La produzione si sta muovendo per trasporre lo spettacolo in un film.
Ma un omicidio blocca e sconvolge tutto.

Saranno l’ispettore Stoppard (Sam Rockwell) e l’agente Stalker (Saoirse Ronan), a prendere in mano il caso.
I due poliziotti di Scotland Yard, opposti in tutto, si trovano coinvolti in un enigmatico giallo all’interno del dietro le quinte del teatro.

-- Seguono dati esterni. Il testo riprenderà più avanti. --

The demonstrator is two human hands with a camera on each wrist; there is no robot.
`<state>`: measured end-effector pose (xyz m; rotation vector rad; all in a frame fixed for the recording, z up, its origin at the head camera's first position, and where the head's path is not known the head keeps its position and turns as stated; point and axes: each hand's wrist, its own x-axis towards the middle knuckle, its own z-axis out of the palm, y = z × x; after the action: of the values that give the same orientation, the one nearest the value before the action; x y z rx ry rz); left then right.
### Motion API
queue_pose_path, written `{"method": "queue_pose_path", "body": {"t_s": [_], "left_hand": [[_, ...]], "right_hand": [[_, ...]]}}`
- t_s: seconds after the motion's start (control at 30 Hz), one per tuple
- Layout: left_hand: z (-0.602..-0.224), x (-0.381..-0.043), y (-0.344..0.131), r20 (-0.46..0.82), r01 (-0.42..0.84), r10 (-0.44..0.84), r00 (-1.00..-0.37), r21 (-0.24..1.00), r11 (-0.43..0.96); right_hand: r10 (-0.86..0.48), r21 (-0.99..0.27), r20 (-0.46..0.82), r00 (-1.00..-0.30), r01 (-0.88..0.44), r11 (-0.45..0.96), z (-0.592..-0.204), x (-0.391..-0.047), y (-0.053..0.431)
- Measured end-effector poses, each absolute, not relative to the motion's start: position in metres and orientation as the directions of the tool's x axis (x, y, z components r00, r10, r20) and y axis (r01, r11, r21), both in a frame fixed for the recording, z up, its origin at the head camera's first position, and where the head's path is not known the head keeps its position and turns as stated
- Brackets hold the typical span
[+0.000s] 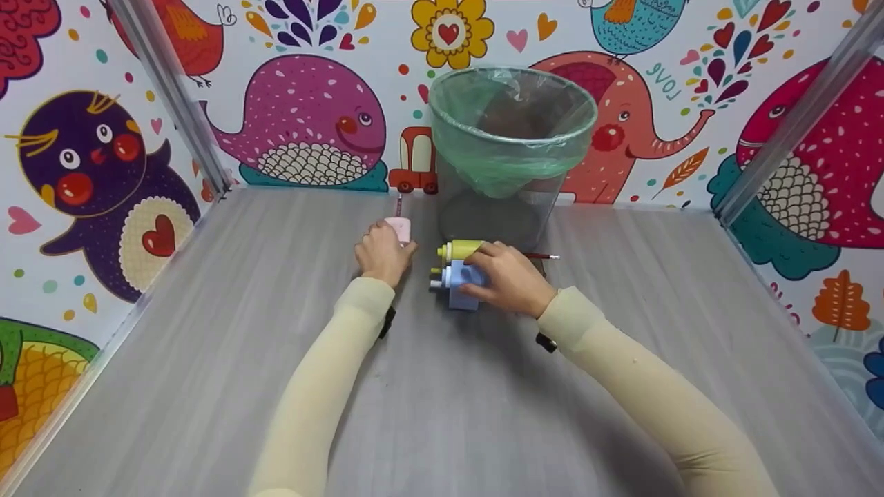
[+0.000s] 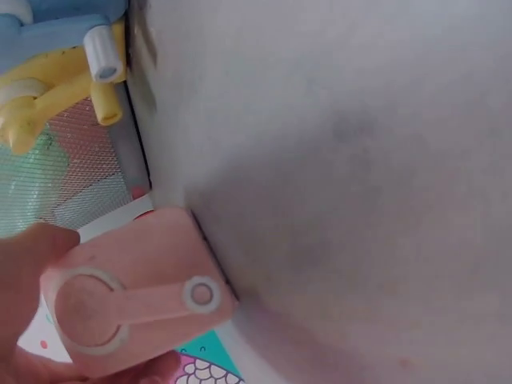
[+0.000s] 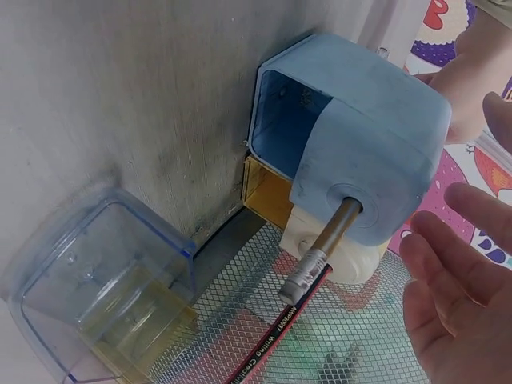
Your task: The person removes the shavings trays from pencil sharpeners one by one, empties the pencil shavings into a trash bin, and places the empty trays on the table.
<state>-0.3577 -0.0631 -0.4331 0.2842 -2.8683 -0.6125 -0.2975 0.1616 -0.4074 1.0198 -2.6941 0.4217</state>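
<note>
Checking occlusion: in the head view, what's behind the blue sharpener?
A yellow sharpener, then the mesh bin. The yellow one's crank end and part of its top show; the blue sharpener and right hand hide much of the rest.

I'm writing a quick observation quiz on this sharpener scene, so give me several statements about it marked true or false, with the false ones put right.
1. The left hand holds the pink sharpener. True.
2. The blue sharpener has a drawer filling its front cavity. False: the cavity is open, and a clear drawer lies apart from it.
3. The bin has a green liner. True.
4. The right hand pinches the pencil in the blue sharpener. False: that pencil sticks out with no fingers on it.
5. The yellow sharpener stands beyond the blue one, seen from the person. True.
</note>
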Motion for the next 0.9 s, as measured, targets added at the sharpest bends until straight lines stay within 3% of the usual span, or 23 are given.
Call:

Omicidio nel West End è una semplice e scorrevole commedia gialla.
Scritto da Mark Chappell, il film va a prendere i codici del genere giallo e li intinge nella commedia, donando ai suoi personaggi caratteri dalla sfumatura parodistica.

Il regista da parte sua strizza l’occhio allo spettatore con intertitoli, giocando con il formato e con una scenografia (Amanda McArthur) che sembra disegnata.
Sulla locandina figura un cast stellare, ma ad esclusione della coppia Rockwell Ronan (che per fortuna funziona e coinvolge), gli attori non hanno ruoli o parti memorabili.
Adatto a chi vuole trascorrere un pomeriggio o una serata di svago.